• **Task item**:
Whenever the word "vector" appears in a line of the data below, copy that line.

□ □ □ □

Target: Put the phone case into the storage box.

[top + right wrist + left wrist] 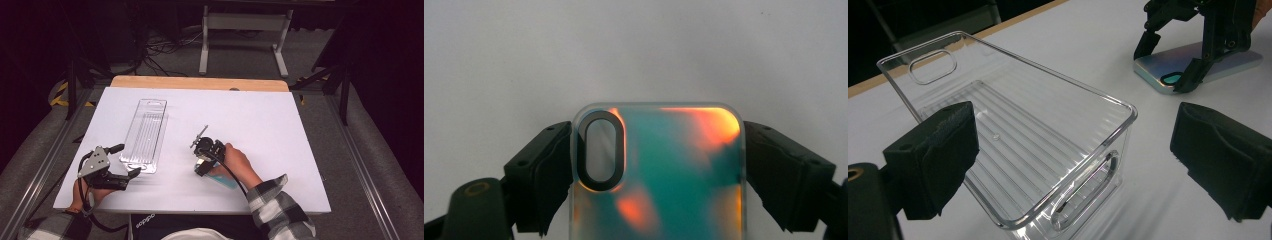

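Observation:
A phone case (674, 170) with a teal and orange sheen and an oval camera cut-out lies flat on the white table. My right gripper (658, 175) points down over it, one pad against each long edge, so it is shut on the case. From above, the right gripper (202, 165) covers most of the case (225, 179). A clear ribbed plastic tray (145, 132) lies lengthwise left of centre. My left gripper (127, 160) rests open at the tray's near end; the tray (1048, 80) sits ahead between the spread jaws (1073, 160), untouched. Beyond it are the case (1198, 62) and the right gripper (1170, 62).
The white board (260, 120) covers a wooden tabletop whose far edge shows as a tan strip. A person's sleeved forearms come in from the bottom. A metal frame and cables stand on the floor behind the table.

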Motion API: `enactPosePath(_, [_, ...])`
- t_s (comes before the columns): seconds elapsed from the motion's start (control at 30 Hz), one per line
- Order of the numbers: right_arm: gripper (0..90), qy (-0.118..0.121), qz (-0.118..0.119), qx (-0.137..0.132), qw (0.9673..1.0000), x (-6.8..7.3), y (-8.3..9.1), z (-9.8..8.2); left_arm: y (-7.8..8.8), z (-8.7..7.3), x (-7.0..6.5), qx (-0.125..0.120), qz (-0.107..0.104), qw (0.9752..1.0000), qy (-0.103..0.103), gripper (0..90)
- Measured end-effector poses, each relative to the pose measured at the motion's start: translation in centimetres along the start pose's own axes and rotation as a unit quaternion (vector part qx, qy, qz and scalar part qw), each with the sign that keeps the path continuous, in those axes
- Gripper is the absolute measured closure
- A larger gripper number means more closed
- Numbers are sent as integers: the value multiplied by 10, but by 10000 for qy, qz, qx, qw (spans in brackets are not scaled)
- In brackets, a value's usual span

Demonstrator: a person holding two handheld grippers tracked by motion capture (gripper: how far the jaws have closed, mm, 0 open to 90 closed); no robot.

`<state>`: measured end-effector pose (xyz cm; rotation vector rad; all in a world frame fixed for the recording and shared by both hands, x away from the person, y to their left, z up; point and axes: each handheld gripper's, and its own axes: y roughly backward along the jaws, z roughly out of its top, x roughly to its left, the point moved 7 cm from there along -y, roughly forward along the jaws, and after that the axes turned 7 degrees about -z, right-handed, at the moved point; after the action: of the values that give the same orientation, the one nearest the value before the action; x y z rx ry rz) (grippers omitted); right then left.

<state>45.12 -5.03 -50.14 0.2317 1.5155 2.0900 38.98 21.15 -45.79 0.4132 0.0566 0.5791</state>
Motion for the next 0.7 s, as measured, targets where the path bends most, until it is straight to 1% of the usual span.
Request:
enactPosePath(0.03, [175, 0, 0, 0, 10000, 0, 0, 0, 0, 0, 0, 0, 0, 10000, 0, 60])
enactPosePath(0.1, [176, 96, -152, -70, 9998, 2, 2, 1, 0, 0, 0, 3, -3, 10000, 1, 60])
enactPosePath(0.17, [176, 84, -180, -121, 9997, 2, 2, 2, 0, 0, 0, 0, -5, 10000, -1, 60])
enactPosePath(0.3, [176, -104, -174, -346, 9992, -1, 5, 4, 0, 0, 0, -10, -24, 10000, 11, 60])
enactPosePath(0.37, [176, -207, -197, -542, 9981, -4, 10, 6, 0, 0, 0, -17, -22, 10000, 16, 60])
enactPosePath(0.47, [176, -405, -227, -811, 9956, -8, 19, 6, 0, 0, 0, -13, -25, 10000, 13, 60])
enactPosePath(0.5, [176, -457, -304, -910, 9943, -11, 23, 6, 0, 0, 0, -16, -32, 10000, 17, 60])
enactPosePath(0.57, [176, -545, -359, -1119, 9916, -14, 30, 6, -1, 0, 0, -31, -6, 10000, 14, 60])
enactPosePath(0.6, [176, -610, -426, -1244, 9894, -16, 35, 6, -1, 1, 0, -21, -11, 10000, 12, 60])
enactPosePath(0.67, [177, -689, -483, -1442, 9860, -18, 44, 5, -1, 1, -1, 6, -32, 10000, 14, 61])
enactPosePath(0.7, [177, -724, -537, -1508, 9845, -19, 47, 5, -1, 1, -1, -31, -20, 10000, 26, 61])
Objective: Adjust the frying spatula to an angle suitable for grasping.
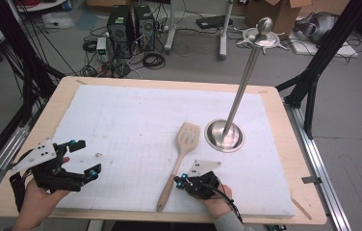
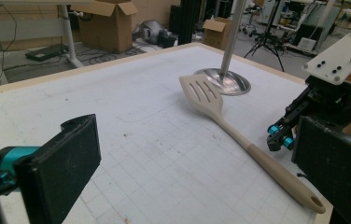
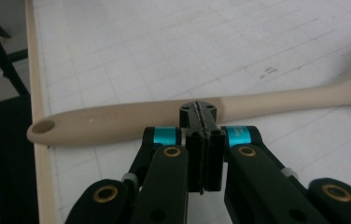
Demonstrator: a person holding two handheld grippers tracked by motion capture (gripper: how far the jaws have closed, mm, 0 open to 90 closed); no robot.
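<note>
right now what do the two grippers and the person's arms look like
Both the left gripper and the right gripper are black linkages with teal collars, brass pivots, flat black pads and a pale three-cornered plate on top. A black cable trails from each. A grey sleeve covers the right wrist.

In the right gripper view, the beige slotted spatula loses its blade past the right edge, and the shut black right gripper covers part of its handle, perhaps touching it; contact is unclear.

Matt beige plastic spatula – glossy metal stand, wood-edged table
</note>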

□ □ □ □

• **Response**:
- Measured end-effector poses, each relative to the pose measured at the motion's start: translation in centimetres along the start pose's own axes and rotation as a unit quaternion (vector part qx, qy, qz and scalar part qw), each with the sign that keeps the path continuous, in those axes
`<state>`: measured end-effector pose (xyz cm; rotation vector rad; all in a world frame fixed for the recording and shared by both hands, x away from the person, y to their left, z up; point and axes: each handheld gripper's, and its own axes: y roughly backward along the jaws, z roughly out of its top, x roughly to its left, the point moved 7 cm from there along -y, roughly forward along the jaws, and after that the axes turned 7 degrees about -z, right-handed, at the moved point; after the action: of the values that give the same orientation, the one nearest the value before the action; x y z rx ry rz) (grippers omitted); right then left.

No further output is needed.